Und schauen Sie zum anderen, ob Sie ein „Bild“, einen Aufhänger, einen starken Einstieg finden. Können Sie die Aufmerksamkeit des anderen wecken und ihm Argumente bieten, die er förmlich vor sich sehen kann? Oder fällt Ihnen vielleicht eine kurze Geschichte oder Frage ein? Metaphern und Vergleiche?

Je besser das Bild ist, desto eher wird Ihr Zuhörer ruckartig aufmerken. (Zum Beispiel anschaulich: „Wir liefern Ihnen ‚Essen auf Rädern’.“) Zudem kann sich Ihr Gegenüber das Ganze auch leichter vorstellen und merken.

Meiden Sie alles, was Ihren Zuhörer langweilen könnte.

Extra-Tipp: Ihr Pitch wird nicht immer gleich ausfallen. Vielleicht wollen Sie damit Ihr Buch bei Verlagen verkaufen. Vielleicht wollen Sie eine Lesung arrangieren. Vielleicht suchen Sie für Ihre Idee Kapitalgeber. Oder Sie sitzen zufällig einem potenziellen Auftraggeber gegenüber.
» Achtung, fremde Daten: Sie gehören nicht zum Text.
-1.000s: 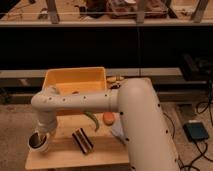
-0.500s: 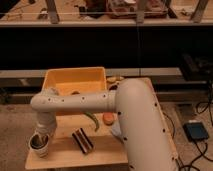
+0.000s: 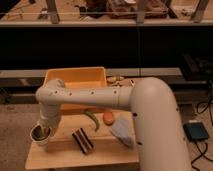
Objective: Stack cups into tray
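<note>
At the table's [image 3: 60, 152] near left corner stands the cream-white cup [image 3: 38, 138], outside the tray. The gripper [image 3: 43, 131] reaches down into its mouth, pincer closed narrow at the rim; whether it pinches the wall cannot be told. Just right lie a dark striped block [image 3: 83, 140] and a grey-blue cloth [image 3: 122, 133]. Beyond them are a green pod [image 3: 92, 120] and an orange piece [image 3: 109, 118]. The white arm [image 3: 90, 96] crosses in front of the yellow tray [image 3: 75, 79], hiding its near wall.
</note>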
Passen Sie Ihren Pitch einigen möglichen Haupt-Zielgruppen an. Und halten Sie verschiedene Versionen bereit. (Behalten Sie sie im Idealfall im Kopf. ;-))

3. Üben Sie alles ein

Wie gesagt, es ist sinnvoll, alles vorzubereiten. Zumal, wenn Sie voraussichtlich in eine Situation kommen, in der Sie Ihren Elevator Pitch anwenden können.
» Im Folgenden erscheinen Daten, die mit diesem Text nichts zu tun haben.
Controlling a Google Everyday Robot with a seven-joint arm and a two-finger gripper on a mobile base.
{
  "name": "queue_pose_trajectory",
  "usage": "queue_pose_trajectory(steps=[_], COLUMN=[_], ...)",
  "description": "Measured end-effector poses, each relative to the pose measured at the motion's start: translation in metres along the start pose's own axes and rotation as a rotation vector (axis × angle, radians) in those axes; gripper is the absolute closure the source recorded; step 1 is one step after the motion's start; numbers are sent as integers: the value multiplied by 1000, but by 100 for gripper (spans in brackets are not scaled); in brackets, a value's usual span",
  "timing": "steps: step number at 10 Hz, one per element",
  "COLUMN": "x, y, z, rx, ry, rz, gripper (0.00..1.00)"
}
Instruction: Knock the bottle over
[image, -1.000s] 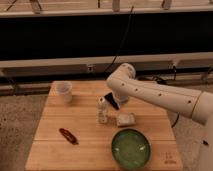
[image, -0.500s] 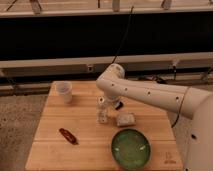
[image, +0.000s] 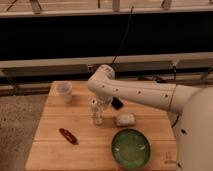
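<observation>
We see a wooden table (image: 50, 145) before a dark wall; our gripper (image: 98, 104) sits over the upright bottle (image: 97, 116). A cup (image: 64, 92) stands far left, a green bowl (image: 131, 148) near right.

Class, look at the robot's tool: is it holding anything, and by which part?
It cannot be told. The tool sits right at the top of the upright bottle, but no grip on it shows.

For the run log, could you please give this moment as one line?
bottle: upright on table | end effector: just above bottle | task: not yet done
</observation>
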Motion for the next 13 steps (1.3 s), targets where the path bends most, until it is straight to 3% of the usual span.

Das bedeutet aber nicht, dass Sie Ihren Zuhörer überrumpeln und zu Tode quatschen sollen. Nach dem Motto: „Hab ich Dich. Du hörst mir jetzt zu.“ 😉

Wenn man Sie auffordert „sagen Sie mal ein paar Sätze über sich / Ihre Idee / Ihr Buch“, dann sind Ihre Sätze dran.

Genauso kann sich daraus aber auch ein Dialog entwickeln. Das ist vielleicht sogar besser, als nach Ihrem kleinen Monolog erleichtert mit Höchstgeschwindigkeit die Bühne zu verlassen. 😉 Zeigt Ihr Gegenüber ehrliches Interesse an einem Gespräch, ist das die halbe Miete. Fördern Sie das ruhig, indem Sie mit Fragen oder Ähnlichem dazu einladen.
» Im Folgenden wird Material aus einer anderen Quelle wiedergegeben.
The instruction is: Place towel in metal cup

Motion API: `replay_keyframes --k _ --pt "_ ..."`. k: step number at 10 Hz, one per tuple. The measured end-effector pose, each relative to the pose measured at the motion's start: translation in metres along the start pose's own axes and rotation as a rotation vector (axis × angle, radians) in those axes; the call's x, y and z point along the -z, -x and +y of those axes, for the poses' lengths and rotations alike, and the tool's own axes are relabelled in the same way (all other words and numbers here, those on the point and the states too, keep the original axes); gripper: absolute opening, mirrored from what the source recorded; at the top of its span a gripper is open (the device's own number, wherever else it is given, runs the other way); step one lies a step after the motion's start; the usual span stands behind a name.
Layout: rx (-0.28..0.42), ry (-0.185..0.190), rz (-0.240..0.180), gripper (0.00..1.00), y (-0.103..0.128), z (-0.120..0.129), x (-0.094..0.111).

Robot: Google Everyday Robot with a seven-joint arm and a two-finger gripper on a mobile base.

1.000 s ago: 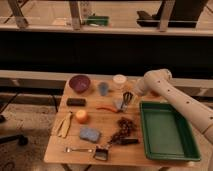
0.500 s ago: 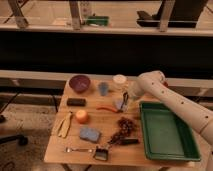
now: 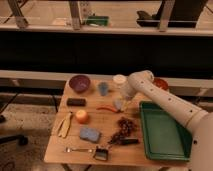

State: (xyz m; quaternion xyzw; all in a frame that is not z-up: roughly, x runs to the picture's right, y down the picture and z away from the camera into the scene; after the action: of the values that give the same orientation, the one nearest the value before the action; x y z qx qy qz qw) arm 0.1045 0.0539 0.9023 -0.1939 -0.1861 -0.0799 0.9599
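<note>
The reach-and-grasp step is in hand: the white arm's gripper (image 3: 120, 103) hangs low over the middle of the wooden worktop (image 3: 102, 122), jaws apart with nothing clamped between them. The small pale blue-grey cloth towel (image 3: 118, 106) lies right under the jaws, touching or nearly so; I cannot tell which. The small shiny metal cup I cannot pick out; it is probably hidden behind the wrist, just beyond the jaws. A blue plastic cup (image 3: 103, 88) and a white round cup (image 3: 119, 80) stand farther back from the jaws, and a darker blue rectangular pad (image 3: 90, 134) lies well in front of them. Next, by my reading, the jaws should settle onto the cloth, pinch a fold and lift it free, then find the metal cup's mouth rather than the other two
</note>
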Motion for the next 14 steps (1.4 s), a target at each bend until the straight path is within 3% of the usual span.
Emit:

Wichtig ist nur, dass Sie immer mit wenigen kurzen Sätzen Ihr Anliegen auf den Punkt bringen. Und das am besten so begeistert und überzeugend wie möglich.

Üben Sie vorher auch ruhig allein oder mit Publikum. Lassen Sie sich ehrliches Feedback geben, wie Sie mit Ihrer Botschaft rüberkommen.

Haben Sie sich und Ihren Text gedrillt, bis alles sitzt? Dann auf mit Ihnen in das „Verkaufsgespräch im Fahrstuhl“.